When suffering from wrist pain, you may be tempted to avoid yoga altogether. However, this isn’t always necessary. If you’re experiencing mild wrist pain, warming up the area prior to your practice may be enough to relieve the pain or tension. Wrist and forearm massage may also help to reduce pain. Providing that your pain is mild, the following yoga warm-ups for wrist pain can be healing. All you’ll need to get started is a comfortable yoga top.

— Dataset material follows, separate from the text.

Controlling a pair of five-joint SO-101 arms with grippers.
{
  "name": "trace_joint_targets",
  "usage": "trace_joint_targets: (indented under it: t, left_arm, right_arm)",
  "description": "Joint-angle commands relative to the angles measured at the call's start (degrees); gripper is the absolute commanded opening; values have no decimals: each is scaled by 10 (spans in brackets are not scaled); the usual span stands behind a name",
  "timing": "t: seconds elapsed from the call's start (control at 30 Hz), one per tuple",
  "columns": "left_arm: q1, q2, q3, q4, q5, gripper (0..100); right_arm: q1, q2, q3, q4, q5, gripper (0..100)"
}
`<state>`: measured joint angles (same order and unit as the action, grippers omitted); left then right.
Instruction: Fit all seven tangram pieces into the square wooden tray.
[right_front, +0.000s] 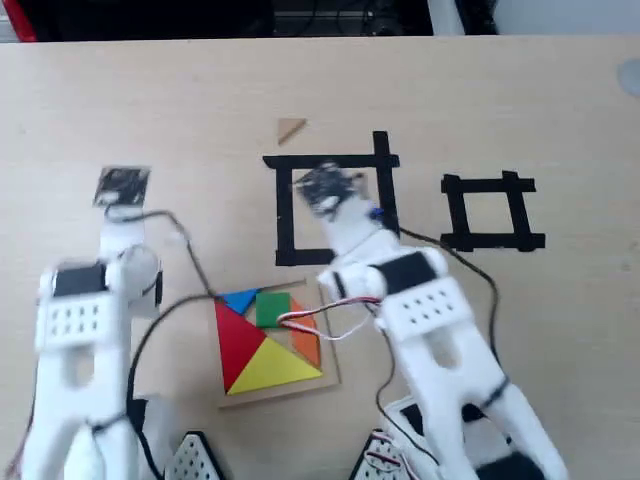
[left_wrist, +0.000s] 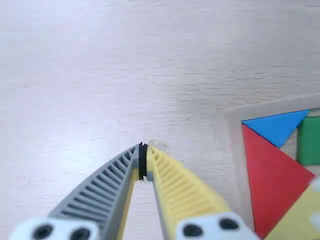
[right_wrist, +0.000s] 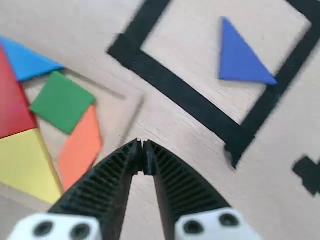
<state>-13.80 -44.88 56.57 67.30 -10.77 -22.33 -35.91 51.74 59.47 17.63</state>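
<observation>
Wooden tray (right_front: 285, 392) on the worktop (right_front: 520, 100), with five tangram pieces seated in it. Well to the tray's left, my left jaws hang over bare wood, pressed fully together with nothing between them.

Inside the tray, the red triangle (right_front: 236, 345) fills the left side and the yellow triangle (right_front: 275, 368) the near side, their edges touching. A light-blue triangle (right_front: 240, 300) lies at the far left corner, touching the red one. The green square (right_front: 272, 309) sits just to its right, and the orange parallelogram (right_front: 306, 342) runs along the right side, nearer me than the green. Bare tray floor shows at the far right corner.

Just past that corner my right jaws hover, likewise closed tip to tip and holding nothing. Beyond the tray, a black-tape square (right_front: 285, 215) is marked on the worktop. A dark-blue triangle (right_wrist: 240, 52) lies flat inside it, apart from the tape. Farther beyond the tray, outside the tape, a plain tan triangle (right_front: 291, 129) rests alone. Off to the tray's far right is a second black-tape square (right_front: 455, 212).
</observation>
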Motion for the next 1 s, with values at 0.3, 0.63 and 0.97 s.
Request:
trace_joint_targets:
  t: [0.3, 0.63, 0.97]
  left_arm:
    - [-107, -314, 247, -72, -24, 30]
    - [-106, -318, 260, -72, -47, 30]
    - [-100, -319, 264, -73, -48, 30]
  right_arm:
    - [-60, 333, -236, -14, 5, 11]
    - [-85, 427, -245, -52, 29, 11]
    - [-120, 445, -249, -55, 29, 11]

The first warm-up on the list is Tadasana Wrist Therapy. To practice this exercise, gently rotate your wrists in a circular motion. Allow them to rotate through their full range, repeatedly changing direction throughout. After a few minutes, gently shake your wrists for around 30 seconds.
Uttansana Wrist Pratikriyasana is another great warm-up for wrist pain. To practice this exercise, make a fist and place the backs of your wrists onto the floor. Remain in this position for a few minutes for best results. This exercise is a simplified version of Pada Hastasana.
To practice this exercise, hold the fingers of one hand with the fingers of the other. Next, move your wrist forward and back while resisting the movement with your other hand. If this movement is pain-free, repeat the exercise for 1-2 minutes. If you experience any kind of pain, stop and move onto the next warm-up.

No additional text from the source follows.